## Exercise requirements
Exactly those lines that run from the one containing "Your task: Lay" through the last line of the entries below should be printed, and no others.

## Data entries
★ ★ ★ ★ ★

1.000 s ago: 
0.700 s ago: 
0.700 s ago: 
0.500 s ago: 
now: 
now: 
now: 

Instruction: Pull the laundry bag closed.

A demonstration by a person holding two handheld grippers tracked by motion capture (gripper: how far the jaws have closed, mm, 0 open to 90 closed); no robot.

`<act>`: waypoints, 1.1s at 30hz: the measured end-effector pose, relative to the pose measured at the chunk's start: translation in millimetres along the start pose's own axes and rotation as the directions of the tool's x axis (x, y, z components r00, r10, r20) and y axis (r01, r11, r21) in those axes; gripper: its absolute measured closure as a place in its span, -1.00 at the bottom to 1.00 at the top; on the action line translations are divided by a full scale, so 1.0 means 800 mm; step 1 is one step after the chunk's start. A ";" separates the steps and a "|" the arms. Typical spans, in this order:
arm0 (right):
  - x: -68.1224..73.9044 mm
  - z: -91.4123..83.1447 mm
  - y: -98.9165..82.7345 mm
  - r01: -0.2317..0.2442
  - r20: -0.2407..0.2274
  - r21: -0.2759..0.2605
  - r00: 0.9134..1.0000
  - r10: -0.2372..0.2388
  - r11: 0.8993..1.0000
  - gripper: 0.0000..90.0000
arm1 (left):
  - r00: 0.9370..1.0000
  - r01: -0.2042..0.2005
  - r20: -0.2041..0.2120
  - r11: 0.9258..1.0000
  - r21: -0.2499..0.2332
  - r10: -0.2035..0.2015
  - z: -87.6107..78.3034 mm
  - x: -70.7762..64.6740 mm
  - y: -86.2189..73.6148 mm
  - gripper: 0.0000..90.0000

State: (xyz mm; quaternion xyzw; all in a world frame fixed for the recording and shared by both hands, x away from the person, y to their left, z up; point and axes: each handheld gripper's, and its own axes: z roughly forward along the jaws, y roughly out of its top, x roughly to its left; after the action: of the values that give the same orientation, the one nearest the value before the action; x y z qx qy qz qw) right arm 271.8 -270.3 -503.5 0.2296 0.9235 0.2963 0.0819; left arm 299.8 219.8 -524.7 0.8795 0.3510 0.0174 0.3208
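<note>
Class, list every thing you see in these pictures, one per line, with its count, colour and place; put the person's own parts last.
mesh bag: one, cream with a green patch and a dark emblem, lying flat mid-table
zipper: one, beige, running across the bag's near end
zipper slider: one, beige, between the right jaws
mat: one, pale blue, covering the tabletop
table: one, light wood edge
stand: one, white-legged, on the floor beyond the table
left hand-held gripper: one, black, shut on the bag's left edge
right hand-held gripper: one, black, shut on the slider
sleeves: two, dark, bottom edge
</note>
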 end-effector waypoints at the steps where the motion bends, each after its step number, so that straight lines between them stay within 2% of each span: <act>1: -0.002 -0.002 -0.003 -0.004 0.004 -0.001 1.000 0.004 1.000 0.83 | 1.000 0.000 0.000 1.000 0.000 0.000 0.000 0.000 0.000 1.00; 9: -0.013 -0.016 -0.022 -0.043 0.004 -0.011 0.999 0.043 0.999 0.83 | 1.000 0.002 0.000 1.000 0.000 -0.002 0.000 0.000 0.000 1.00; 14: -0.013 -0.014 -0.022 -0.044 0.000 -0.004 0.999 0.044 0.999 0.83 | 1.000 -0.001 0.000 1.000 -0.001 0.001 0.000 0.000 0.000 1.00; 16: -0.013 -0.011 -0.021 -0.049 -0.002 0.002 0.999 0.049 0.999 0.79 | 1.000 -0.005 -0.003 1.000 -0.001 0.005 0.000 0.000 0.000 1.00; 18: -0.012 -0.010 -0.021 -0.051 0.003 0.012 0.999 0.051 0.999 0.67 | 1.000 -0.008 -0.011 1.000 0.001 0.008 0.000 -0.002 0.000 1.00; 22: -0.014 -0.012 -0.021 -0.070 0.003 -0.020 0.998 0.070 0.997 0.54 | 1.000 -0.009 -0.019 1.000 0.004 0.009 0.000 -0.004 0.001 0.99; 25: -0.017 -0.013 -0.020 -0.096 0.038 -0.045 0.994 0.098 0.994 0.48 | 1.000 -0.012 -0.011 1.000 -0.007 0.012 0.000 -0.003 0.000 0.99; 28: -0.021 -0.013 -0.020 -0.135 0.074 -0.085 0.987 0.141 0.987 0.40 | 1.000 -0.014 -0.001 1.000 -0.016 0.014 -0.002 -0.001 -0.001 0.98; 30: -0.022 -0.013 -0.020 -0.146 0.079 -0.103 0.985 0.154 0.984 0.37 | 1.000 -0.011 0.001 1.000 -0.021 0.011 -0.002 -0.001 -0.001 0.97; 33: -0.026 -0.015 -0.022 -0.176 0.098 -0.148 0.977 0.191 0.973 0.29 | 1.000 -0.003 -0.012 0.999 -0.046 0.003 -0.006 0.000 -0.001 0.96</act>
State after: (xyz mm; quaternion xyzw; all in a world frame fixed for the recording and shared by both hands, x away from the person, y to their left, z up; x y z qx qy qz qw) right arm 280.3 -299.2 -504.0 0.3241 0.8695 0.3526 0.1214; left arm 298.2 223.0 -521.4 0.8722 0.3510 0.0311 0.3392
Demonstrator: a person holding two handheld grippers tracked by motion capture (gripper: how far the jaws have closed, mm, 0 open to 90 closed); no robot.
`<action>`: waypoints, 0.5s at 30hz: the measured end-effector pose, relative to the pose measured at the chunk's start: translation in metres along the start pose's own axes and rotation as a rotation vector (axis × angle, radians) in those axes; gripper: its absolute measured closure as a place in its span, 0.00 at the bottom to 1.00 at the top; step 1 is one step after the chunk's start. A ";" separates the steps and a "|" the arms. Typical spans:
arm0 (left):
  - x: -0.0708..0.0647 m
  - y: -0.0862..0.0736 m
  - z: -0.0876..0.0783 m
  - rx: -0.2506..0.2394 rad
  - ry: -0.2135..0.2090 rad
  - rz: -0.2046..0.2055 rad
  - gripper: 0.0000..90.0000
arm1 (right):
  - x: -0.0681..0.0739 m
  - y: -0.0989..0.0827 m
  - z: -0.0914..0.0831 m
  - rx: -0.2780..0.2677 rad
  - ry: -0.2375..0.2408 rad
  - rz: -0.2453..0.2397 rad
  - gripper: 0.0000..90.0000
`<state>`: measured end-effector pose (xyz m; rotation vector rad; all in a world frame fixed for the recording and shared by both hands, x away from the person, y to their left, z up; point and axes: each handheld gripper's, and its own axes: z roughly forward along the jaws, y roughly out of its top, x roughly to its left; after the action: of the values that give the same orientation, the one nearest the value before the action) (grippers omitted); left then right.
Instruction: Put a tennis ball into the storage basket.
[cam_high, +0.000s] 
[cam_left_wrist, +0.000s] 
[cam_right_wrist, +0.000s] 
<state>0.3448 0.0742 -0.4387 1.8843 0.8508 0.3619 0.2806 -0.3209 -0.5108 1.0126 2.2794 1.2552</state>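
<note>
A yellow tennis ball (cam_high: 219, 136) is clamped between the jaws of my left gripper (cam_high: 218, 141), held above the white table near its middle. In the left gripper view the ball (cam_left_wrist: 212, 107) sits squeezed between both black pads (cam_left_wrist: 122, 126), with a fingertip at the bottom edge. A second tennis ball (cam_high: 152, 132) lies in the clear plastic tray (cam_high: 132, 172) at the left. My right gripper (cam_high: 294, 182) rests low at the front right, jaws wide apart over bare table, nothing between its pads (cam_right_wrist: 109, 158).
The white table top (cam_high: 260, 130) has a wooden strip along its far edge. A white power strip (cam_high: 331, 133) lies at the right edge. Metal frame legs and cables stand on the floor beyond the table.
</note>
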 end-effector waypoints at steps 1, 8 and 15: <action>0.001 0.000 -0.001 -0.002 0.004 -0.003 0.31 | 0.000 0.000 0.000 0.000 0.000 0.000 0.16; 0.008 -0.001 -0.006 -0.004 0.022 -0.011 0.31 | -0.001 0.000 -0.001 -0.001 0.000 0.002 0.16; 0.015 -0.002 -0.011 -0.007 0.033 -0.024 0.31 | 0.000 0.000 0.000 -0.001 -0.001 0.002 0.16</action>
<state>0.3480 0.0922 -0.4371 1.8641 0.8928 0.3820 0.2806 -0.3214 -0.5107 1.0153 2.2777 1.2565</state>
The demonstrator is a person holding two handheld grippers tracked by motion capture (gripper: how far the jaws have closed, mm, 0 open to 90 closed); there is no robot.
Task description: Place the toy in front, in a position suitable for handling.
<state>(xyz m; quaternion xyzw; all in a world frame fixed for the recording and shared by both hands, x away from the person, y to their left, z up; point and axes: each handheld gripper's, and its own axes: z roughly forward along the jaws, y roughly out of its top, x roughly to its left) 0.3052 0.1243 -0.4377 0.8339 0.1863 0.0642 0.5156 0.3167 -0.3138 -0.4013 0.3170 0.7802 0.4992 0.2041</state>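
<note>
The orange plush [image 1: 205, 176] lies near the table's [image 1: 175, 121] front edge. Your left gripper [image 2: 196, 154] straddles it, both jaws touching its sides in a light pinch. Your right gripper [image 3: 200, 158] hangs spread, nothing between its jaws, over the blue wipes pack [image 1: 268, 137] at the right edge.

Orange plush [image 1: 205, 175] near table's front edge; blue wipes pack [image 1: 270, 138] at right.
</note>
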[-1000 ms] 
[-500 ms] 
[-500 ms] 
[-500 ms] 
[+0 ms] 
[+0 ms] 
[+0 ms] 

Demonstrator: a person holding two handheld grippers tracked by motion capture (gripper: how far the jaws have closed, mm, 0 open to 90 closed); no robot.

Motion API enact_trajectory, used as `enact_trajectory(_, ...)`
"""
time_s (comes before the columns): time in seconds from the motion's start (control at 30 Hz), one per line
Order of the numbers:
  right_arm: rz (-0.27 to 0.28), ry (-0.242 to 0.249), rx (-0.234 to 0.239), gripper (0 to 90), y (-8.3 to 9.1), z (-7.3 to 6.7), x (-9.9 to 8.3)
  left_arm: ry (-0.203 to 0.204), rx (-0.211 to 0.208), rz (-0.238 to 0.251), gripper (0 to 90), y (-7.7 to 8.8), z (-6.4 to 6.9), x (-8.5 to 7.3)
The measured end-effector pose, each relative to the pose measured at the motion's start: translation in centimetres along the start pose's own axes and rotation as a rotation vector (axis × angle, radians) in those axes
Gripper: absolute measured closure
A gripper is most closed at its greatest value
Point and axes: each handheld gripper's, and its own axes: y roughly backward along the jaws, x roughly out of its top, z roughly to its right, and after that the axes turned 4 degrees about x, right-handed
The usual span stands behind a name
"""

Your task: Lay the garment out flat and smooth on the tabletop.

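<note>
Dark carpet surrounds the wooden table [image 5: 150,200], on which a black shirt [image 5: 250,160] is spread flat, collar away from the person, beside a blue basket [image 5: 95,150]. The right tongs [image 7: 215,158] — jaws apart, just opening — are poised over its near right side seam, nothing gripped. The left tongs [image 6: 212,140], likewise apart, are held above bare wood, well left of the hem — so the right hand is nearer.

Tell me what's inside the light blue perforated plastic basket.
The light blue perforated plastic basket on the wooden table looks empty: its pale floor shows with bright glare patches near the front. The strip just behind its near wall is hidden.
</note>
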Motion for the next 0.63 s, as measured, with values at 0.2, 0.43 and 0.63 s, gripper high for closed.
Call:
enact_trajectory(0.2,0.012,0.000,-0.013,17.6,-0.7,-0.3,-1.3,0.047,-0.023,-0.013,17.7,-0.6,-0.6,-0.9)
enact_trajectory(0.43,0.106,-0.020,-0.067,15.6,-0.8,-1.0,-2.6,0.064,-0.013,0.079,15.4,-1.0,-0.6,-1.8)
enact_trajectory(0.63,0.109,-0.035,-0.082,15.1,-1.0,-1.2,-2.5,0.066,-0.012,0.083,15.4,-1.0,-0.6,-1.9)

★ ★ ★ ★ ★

## Answer for the task
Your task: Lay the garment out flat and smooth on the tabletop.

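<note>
Dark carpet surrounds the wooden table [image 5: 150,200], on which a black shirt [image 5: 250,160] is spread flat, collar away from the person, beside a blue basket [image 5: 95,150]. The right tongs [image 7: 215,158] — jaws apart, just opening — are poised over its near right side seam, nothing gripped. The left tongs [image 6: 212,140], likewise apart, are held above bare wood, well left of the hem — so the right hand is nearer.

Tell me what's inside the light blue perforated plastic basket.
The light blue perforated plastic basket on the wooden table looks empty: its pale floor shows with bright glare patches near the front. The strip just behind its near wall is hidden.
</note>
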Motion for the next 0.63 s, as measured, with values at 0.2, 0.43 and 0.63 s, gripper high for closed.
Call:
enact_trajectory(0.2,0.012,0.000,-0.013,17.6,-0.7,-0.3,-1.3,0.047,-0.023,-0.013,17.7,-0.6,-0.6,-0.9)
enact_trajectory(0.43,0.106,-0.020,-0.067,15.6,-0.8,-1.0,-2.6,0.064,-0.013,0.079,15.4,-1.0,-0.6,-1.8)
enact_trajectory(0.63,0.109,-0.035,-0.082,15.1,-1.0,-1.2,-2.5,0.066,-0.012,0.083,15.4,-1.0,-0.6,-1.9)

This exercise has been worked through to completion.